__Exercise prompt__
Repeat exactly, and only, the lines below starting at the line that contains "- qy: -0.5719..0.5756" and ending at the line that contains "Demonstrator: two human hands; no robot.", inclusive of both.

__Data extract__
........
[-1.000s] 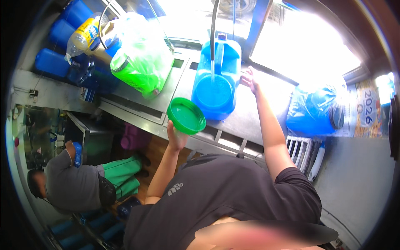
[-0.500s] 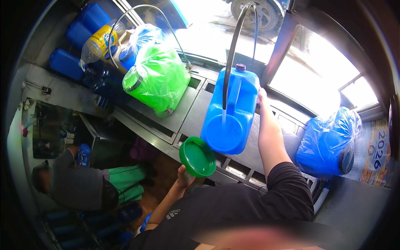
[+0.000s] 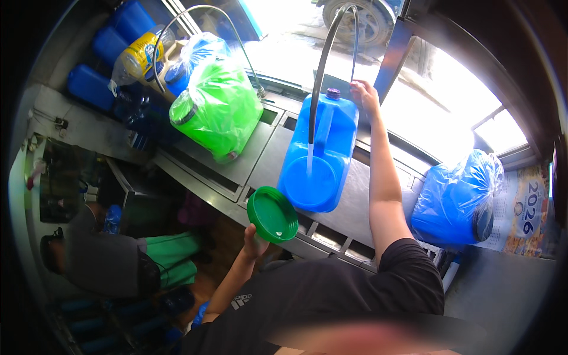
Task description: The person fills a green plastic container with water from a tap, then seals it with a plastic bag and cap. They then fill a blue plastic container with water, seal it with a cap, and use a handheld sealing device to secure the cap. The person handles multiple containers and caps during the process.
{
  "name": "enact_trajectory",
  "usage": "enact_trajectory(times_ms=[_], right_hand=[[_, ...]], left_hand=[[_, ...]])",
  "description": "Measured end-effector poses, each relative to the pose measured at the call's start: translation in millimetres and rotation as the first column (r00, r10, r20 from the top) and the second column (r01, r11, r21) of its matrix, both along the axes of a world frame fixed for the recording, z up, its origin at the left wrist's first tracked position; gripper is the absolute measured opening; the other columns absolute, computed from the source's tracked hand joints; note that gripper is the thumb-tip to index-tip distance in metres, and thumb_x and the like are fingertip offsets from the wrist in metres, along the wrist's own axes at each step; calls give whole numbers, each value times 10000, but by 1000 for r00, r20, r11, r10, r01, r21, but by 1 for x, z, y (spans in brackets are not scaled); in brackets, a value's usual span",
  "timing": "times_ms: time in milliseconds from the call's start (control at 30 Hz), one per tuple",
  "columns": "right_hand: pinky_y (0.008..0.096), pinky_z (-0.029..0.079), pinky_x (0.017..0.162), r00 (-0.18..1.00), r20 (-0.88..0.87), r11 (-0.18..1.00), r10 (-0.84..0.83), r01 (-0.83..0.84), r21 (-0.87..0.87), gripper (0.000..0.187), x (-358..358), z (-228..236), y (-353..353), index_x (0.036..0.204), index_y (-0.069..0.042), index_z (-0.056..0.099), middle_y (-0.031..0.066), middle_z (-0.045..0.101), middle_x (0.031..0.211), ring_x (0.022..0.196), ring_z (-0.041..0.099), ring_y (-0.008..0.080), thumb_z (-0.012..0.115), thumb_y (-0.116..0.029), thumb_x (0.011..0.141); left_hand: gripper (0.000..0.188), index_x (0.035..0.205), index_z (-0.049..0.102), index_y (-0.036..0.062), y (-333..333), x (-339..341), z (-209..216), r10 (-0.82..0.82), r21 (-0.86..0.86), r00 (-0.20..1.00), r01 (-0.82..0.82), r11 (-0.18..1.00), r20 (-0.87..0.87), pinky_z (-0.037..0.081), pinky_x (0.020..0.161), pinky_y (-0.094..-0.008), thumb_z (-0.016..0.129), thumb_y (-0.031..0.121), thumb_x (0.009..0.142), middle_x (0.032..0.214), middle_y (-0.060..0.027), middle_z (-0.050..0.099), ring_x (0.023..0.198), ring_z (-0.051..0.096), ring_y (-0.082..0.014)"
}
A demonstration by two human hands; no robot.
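A blue plastic water jug (image 3: 327,148) with a carry handle and a small dark cap stands on the metal counter. From the curved spout (image 3: 314,112) a stream of water runs into its wide round opening. My left hand (image 3: 255,242) grips a green screw lid (image 3: 273,215), inner side up, beside the jug's near left edge. Just beyond the jug, my right hand (image 3: 365,96) has its fingers bent at the foot of the spout. What lies between those fingers is too small to make out.
A plastic-wrapped green container (image 3: 216,112) stands left on the counter (image 3: 266,160), under another curved spout (image 3: 204,7). A wrapped blue container (image 3: 455,198) stands at the right. Blue jugs (image 3: 92,87) sit at the far left. A person (image 3: 106,254) is at lower left.
My right hand has left the jug's right side and moved away from me to the spout's foot. My left hand still holds the green lid, and water still runs.
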State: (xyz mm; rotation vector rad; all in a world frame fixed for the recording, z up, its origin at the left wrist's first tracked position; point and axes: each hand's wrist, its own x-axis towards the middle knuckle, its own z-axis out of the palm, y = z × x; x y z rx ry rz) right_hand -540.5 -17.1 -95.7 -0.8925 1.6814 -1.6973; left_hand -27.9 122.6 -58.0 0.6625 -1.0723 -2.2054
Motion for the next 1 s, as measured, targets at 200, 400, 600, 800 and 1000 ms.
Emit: enact_trajectory(times_ms=[200,400,600,800,1000], right_hand=[[334,547,819,721,-494,873,487,-397,282,474,28,82,16,1281,-118,640,117,705,1105,945,673,190,660,-409,909],[364,543,828,717,-531,890,452,-319,326,435,41,81,9,1231,-111,669,110,720,1085,937,673,202,687,-382,891],[370,535,873,815,-380,886,437,-316,340,453,41,77,2,1189,-79,666,166,699,1106,1007,669,250,726,-387,862],[363,542,874,849,-387,930,359,-292,223,485,47,70,5,1175,-37,672,171,698,1095,1015,672,268,727,-393,849],[363,545,872,838,-456,952,299,-227,207,456,46,52,1,1182,-86,689,145,712,1080,984,686,255,693,-418,869]], left_hand=[[804,1397,441,67,0,-5,-1,19,-15,1000,-19,1000,7,408,1026,-396,469,676,872,1317,-75,544,1220,520,-220],[777,1391,449,67,3,-6,-2,4,-7,1000,-4,1000,-25,386,1037,-394,450,662,890,1319,-71,538,1226,505,-214],[779,1400,443,83,-1,-5,-6,12,-38,1000,-13,999,-18,379,1047,-412,424,672,891,1340,-72,525,1245,493,-219],[794,1419,421,82,0,-7,-5,10,-28,1000,-10,1000,-12,370,1060,-416,431,671,886,1364,-74,507,1263,479,-227],[718,1363,472,66,0,-10,-1,27,-1,997,-27,1000,-68,372,1040,-386,478,621,906,1291,-62,545,1214,497,-200]])
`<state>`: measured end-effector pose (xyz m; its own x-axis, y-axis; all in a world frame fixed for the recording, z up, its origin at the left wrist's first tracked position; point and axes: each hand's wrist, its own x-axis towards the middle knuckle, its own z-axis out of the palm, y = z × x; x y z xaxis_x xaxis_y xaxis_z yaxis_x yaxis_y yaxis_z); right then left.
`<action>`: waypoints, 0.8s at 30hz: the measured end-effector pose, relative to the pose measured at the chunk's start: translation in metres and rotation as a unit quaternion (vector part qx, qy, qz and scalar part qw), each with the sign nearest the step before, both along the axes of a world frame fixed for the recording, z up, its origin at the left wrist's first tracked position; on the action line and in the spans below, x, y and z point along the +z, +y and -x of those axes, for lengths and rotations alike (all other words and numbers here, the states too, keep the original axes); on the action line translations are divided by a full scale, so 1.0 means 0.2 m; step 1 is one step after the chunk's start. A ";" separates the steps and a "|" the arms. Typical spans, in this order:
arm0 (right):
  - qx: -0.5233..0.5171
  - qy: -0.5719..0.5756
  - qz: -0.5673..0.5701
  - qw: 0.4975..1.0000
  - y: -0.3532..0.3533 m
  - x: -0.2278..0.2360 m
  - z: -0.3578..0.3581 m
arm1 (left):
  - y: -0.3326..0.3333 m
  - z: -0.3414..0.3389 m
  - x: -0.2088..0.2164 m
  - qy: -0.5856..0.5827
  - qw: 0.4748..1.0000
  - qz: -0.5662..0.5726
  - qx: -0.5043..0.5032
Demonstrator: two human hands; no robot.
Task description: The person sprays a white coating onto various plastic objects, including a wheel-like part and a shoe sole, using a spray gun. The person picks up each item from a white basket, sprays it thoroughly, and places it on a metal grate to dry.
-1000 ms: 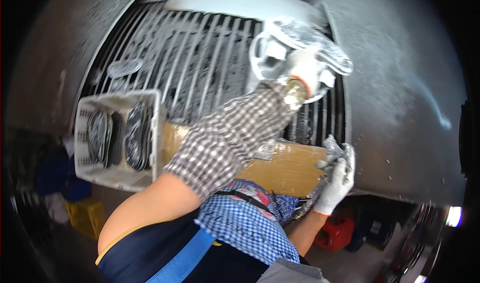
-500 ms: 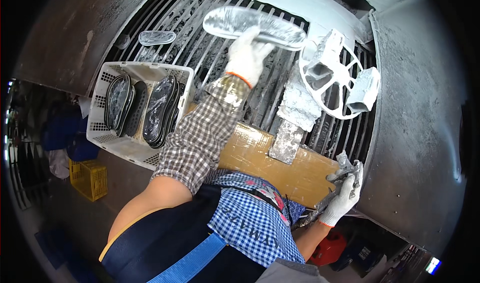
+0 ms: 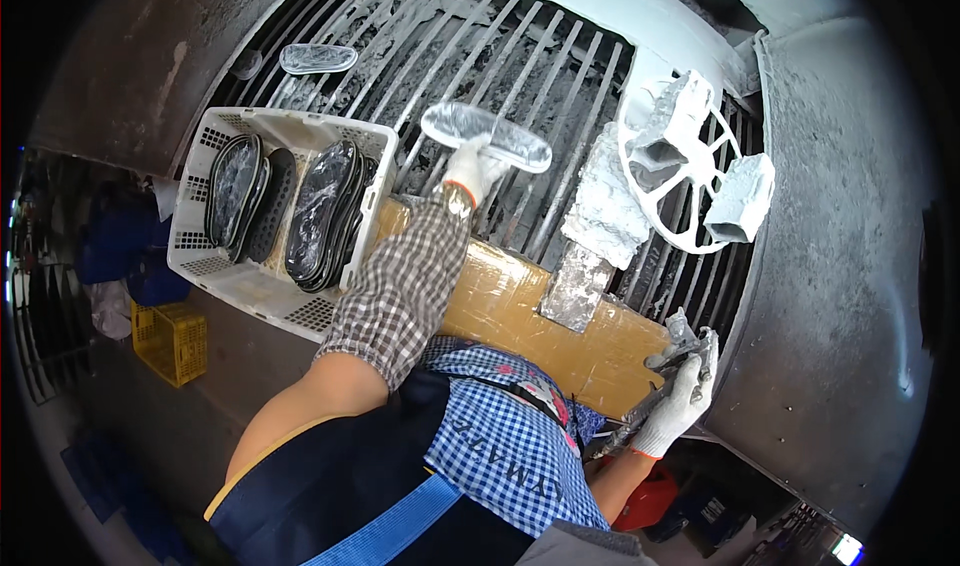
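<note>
My left hand (image 3: 474,171), in a white knit glove, grips the near edge of a long shoe sole (image 3: 487,136) with a shiny, whitish face. The sole is held over a metal grate (image 3: 520,26) crusted with grey residue. At the lower right, my gloved right hand (image 3: 685,401) is closed round a residue-coated tool that looks like a spray gun (image 3: 680,338). A white plastic basket (image 3: 280,308) to the left holds several dark soles (image 3: 322,216) standing on edge, with shiny faces. Another sole (image 3: 318,59) lies on the grate at the far left.
A white-coated spoked wheel (image 3: 640,198) with two block-like tubes stands at the right of the grate. Taped cardboard (image 3: 490,296) covers the near edge. Metal walls (image 3: 840,266) flank the grate. A yellow crate (image 3: 170,344) sits low on the left.
My left hand has drawn the sole nearer and lower, away from the far side of the grate. The right hand has barely moved and keeps its hold.
</note>
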<state>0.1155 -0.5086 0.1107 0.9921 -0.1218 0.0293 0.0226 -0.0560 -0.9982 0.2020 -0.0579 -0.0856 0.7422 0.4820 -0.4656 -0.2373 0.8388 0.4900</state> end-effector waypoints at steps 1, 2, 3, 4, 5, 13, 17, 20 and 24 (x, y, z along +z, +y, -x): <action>0.006 0.010 0.011 1.000 0.01 0.01 0.01 | -0.01 -0.02 0.07 0.020 0.999 -0.039 -0.003; 0.018 0.018 0.021 0.999 0.03 0.05 0.01 | 0.01 -0.03 0.08 0.085 0.996 -0.028 0.012; 0.029 0.022 0.031 0.999 0.06 0.08 0.01 | 0.05 -0.06 0.06 0.146 0.989 -0.015 0.026; 0.031 0.006 0.040 0.999 0.07 0.06 0.00 | 0.06 -0.03 0.01 0.106 0.993 -0.055 0.001; 0.026 -0.009 0.050 0.998 0.07 0.01 -0.01 | 0.02 -0.02 0.04 0.203 0.979 -0.016 -0.035; 0.084 0.009 0.060 0.995 0.07 -0.04 -0.05 | -0.38 0.42 0.72 0.052 0.954 -0.181 -0.232; 0.096 0.013 0.061 0.993 0.10 -0.06 -0.08 | -0.20 0.72 1.04 0.030 0.935 -0.308 -0.171; 0.111 0.016 0.049 0.992 0.11 -0.08 -0.10 | 0.04 0.99 1.14 0.123 0.914 -0.386 -0.018; 0.111 0.018 0.044 0.993 0.13 -0.08 -0.12 | 0.45 1.35 1.01 0.319 0.820 -0.446 0.165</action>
<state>0.1386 -0.4821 0.0946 0.9949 0.1011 -0.0061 0.0083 -0.1412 -0.9899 -0.0681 0.0328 0.1155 0.2462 0.9673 -0.0616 0.1642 0.0211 0.9862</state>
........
__Solution to the problem__
  - qy: -0.5719..0.5756
  - qz: -0.5673..0.5701
  - qw: 0.4975..1.0000
  - y: -0.3532..0.3533 m
  - x: -0.2278..0.2360 m
  - z: -0.3578..0.3581 m
arm1 (left):
  - y: -0.3326..0.3333 m
  - z: -0.3414..0.3389 m
  - x: -0.2088..0.2164 m
  - qy: -0.5856..0.5827
  - qw: 0.4748..1.0000
  - qz: -0.5662..0.5726
  - qx: -0.5043..0.5032
Demonstrator: two human hands; no robot.

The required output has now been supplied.